== Segment start ==

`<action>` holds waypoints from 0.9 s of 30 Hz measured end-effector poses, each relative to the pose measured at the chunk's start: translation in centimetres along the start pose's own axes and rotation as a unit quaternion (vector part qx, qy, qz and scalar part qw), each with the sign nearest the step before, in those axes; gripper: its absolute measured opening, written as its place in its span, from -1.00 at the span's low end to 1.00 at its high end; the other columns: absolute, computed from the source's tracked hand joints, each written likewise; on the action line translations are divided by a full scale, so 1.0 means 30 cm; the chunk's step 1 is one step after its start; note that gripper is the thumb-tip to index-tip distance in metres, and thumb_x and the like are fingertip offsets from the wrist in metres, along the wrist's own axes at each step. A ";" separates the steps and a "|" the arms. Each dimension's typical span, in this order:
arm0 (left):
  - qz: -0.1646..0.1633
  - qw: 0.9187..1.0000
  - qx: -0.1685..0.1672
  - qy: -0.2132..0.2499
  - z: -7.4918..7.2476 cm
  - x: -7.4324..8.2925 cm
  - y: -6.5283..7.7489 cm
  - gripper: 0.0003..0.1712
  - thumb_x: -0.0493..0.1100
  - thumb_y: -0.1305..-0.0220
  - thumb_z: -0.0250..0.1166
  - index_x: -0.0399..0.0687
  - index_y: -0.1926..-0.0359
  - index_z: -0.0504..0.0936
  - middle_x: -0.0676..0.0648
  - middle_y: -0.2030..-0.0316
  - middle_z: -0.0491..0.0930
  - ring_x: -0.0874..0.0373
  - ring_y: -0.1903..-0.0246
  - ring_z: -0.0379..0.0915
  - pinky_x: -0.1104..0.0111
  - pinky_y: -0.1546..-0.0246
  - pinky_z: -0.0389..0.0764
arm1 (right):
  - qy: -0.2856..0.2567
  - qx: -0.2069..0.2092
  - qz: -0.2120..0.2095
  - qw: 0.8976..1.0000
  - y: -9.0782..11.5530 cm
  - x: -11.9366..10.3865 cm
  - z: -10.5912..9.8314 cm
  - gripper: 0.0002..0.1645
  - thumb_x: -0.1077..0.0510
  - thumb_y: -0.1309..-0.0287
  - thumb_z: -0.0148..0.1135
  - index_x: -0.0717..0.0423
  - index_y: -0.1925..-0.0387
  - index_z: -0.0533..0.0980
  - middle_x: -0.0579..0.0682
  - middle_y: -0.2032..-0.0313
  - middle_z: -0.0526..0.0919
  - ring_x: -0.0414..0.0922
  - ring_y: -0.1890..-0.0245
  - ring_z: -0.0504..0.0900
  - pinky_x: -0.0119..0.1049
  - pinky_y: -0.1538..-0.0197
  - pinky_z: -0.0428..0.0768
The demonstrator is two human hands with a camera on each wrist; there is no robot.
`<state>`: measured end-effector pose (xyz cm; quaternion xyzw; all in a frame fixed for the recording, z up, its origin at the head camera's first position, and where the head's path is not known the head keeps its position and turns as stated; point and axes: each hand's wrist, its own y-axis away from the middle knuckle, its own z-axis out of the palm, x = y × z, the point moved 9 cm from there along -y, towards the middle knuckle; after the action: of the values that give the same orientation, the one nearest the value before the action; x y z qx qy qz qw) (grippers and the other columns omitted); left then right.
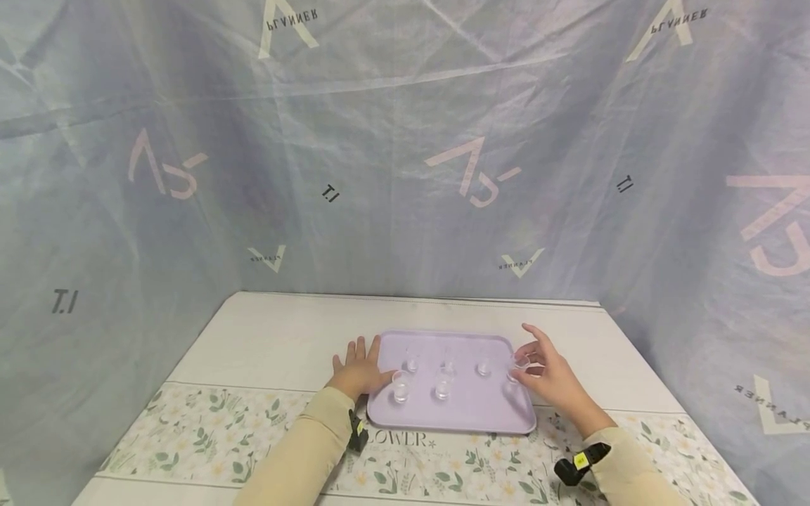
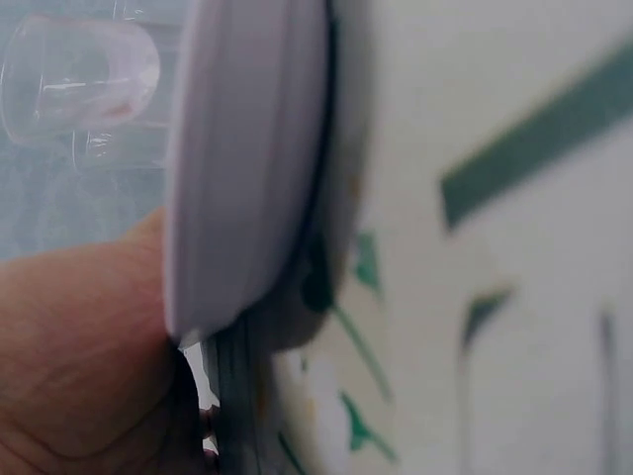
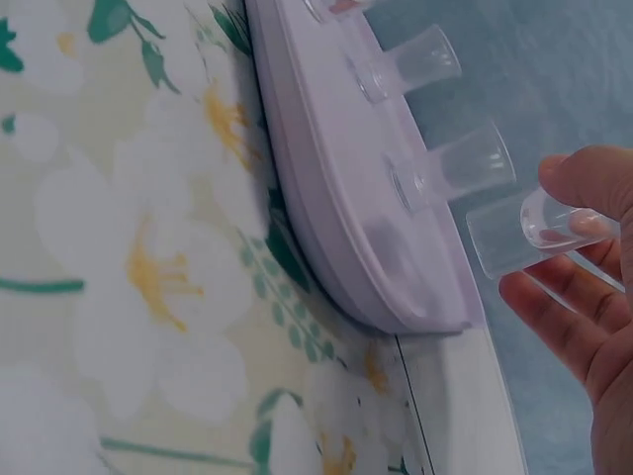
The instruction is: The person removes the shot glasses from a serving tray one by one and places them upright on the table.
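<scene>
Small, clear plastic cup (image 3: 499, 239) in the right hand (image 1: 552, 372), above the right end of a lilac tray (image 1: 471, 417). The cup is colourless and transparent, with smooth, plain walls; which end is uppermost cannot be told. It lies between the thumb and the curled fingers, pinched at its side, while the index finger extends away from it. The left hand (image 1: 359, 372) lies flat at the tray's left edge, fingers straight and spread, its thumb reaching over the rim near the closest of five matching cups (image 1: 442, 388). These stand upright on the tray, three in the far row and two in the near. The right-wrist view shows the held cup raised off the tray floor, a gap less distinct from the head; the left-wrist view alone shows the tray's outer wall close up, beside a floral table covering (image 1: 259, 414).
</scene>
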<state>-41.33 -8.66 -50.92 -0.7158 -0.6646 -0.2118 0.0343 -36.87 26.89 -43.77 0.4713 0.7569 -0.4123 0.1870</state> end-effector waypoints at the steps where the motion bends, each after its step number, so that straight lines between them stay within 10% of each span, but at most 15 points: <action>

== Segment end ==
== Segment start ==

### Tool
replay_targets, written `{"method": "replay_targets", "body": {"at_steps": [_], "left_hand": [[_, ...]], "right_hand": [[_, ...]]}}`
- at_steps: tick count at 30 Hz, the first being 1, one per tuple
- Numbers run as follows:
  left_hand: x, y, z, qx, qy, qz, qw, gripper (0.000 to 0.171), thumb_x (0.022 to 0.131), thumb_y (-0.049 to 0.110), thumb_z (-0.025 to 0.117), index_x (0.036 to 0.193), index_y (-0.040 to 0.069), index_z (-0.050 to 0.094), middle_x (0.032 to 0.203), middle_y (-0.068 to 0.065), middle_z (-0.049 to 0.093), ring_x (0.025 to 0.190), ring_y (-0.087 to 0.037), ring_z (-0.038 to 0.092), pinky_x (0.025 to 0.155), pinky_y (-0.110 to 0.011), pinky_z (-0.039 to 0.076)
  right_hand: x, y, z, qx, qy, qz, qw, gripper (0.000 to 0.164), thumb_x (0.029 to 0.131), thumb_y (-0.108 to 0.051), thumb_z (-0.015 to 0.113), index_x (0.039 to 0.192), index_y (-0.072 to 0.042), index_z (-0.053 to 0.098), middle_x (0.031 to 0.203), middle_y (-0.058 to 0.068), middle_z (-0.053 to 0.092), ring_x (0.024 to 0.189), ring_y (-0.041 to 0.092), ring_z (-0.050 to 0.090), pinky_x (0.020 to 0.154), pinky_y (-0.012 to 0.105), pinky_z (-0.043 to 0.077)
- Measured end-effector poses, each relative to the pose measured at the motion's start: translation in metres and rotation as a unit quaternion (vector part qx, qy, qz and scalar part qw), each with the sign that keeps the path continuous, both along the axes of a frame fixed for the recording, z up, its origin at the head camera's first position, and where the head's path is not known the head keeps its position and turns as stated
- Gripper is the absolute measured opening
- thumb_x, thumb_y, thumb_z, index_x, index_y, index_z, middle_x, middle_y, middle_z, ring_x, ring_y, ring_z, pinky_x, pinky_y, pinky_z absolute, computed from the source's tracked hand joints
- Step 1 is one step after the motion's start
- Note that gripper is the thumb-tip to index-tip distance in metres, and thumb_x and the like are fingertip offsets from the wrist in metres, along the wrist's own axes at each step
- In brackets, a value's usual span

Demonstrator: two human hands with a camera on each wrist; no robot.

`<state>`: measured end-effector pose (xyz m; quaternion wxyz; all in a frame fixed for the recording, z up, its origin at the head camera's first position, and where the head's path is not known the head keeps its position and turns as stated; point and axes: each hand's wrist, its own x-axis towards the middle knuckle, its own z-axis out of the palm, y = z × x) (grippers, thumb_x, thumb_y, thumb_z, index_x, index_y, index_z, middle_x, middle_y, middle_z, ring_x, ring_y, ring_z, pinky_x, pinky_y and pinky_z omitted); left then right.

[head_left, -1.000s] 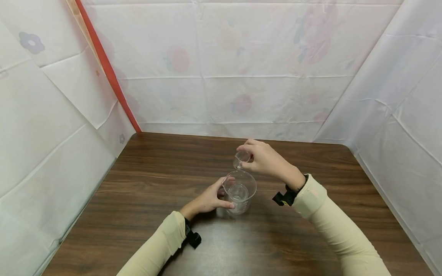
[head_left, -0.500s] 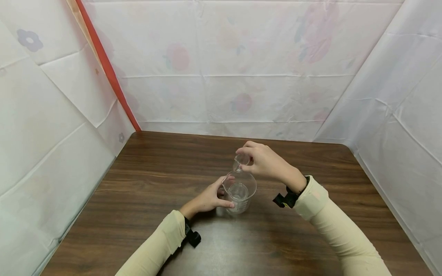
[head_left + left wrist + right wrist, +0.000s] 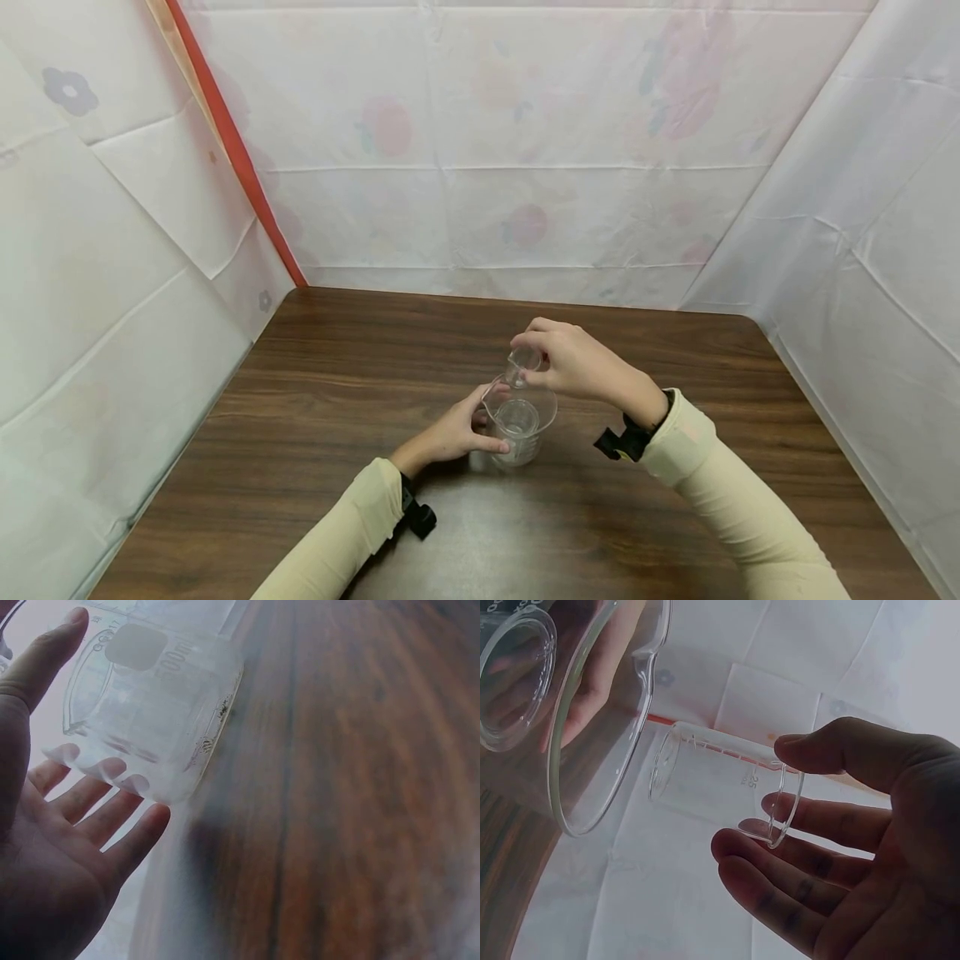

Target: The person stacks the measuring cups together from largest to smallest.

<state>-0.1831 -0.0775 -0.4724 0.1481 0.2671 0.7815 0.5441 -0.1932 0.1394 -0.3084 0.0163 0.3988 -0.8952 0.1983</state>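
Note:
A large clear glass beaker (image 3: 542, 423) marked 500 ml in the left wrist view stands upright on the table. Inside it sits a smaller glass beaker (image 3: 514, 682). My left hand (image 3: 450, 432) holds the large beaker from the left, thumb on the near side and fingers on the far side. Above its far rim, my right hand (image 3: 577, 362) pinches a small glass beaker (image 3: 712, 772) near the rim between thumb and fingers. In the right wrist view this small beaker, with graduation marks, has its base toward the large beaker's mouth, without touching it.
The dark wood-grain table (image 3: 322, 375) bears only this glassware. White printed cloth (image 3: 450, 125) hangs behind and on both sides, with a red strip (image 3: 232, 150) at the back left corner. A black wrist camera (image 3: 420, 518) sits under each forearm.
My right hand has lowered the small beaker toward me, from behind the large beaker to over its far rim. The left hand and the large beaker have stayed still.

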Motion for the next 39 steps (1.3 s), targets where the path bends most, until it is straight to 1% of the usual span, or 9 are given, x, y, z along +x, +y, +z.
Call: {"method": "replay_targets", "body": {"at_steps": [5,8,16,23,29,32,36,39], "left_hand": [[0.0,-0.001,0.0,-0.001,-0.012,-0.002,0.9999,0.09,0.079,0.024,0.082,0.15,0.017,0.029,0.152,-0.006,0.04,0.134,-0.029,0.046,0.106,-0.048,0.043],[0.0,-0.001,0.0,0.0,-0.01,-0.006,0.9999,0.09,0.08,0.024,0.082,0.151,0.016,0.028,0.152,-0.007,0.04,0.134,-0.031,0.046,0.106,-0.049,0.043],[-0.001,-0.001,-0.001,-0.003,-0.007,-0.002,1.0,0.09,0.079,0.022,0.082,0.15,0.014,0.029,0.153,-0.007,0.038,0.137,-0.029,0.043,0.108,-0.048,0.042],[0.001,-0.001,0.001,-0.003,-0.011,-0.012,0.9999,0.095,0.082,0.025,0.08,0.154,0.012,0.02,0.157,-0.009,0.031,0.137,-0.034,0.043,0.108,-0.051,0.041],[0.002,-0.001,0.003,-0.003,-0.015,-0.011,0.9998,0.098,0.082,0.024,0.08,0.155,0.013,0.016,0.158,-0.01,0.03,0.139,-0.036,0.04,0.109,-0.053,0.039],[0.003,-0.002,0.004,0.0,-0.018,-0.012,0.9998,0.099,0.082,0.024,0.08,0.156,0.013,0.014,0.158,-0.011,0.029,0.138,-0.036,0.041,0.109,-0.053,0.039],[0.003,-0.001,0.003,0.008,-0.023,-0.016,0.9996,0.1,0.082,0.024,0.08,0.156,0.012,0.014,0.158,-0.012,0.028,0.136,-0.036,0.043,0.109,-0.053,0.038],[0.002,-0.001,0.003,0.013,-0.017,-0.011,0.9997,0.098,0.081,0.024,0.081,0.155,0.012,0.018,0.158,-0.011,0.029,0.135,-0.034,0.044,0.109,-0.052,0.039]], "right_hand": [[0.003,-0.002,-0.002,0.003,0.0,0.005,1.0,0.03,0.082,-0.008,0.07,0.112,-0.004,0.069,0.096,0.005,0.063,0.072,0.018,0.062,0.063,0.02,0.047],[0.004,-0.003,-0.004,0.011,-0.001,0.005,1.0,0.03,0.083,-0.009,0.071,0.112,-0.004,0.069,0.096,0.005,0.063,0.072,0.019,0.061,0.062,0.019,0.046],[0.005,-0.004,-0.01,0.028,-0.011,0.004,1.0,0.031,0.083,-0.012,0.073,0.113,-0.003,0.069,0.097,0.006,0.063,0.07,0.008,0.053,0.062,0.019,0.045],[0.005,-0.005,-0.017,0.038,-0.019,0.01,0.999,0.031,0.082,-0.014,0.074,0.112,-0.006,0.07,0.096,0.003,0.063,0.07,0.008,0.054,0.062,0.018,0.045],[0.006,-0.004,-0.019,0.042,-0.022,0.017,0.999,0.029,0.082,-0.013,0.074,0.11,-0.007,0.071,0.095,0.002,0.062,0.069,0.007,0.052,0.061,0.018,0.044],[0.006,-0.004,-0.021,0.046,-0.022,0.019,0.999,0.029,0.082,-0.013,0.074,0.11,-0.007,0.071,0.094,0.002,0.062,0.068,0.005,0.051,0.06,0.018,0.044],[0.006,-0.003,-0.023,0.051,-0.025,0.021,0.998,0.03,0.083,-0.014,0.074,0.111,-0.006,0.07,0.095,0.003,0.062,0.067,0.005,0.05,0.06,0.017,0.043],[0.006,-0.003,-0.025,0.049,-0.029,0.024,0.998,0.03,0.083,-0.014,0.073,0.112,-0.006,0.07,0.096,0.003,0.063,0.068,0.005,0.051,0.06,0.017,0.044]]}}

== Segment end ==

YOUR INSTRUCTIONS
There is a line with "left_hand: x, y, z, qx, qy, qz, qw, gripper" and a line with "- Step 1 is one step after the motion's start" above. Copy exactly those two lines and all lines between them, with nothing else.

RESPONSE TO THIS TASK
  left_hand: x, y, z, qx, qy, qz, qw, gripper (0.000 to 0.171), thumb_x (0.022 to 0.131), thumb_y (-0.049 to 0.110), thumb_z (-0.025 to 0.117), index_x (0.036 to 0.193), index_y (-0.040 to 0.069), index_z (-0.050 to 0.094), middle_x (0.032 to 0.203), middle_y (-0.068 to 0.065), middle_z (-0.049 to 0.093), ring_x (0.025 to 0.190), ring_y (-0.087 to 0.037), ring_z (-0.038 to 0.092), pinky_x (0.025 to 0.155), pinky_y (-0.110 to 0.011), pinky_z (-0.039 to 0.076)
  right_hand: x, y, z, qx, qy, qz, qw, gripper (0.000 to 0.164), thumb_x (0.029 to 0.131), thumb_y (-0.108 to 0.051), thumb_z (-0.015 to 0.113), index_x (0.039 to 0.192), index_y (-0.072 to 0.042), index_z (-0.053 to 0.098), middle_x (0.031 to 0.203), middle_y (-0.058 to 0.068), middle_z (-0.053 to 0.092), ring_x (0.024 to 0.189), ring_y (-0.041 to 0.092), ring_z (-0.050 to 0.090), pinky_x (0.020 to 0.154), pinky_y (-0.012 to 0.105), pinky_z (-0.043 to 0.077)
- Measured end-effector poses, each relative to the pose measured at the motion's start: translation in metres and rotation as a unit quaternion (vector part qx, qy, qz and scalar part qw), each with the sign that keeps the path continuous, both along the axes of a frame fixed for the recording, z up, its origin at the head camera's first position, and where the head's path is not known the head keeps its position and turns as stated
- Gripper is the absolute measured opening
- thumb_x, thumb_y, thumb_z, index_x, index_y, index_z, middle_x, middle_y, middle_z, ring_x, ring_y, ring_z, pinky_x, pinky_y, pinky_z absolute, computed from the source's tracked hand joints
- Step 1 is one step after the motion's start

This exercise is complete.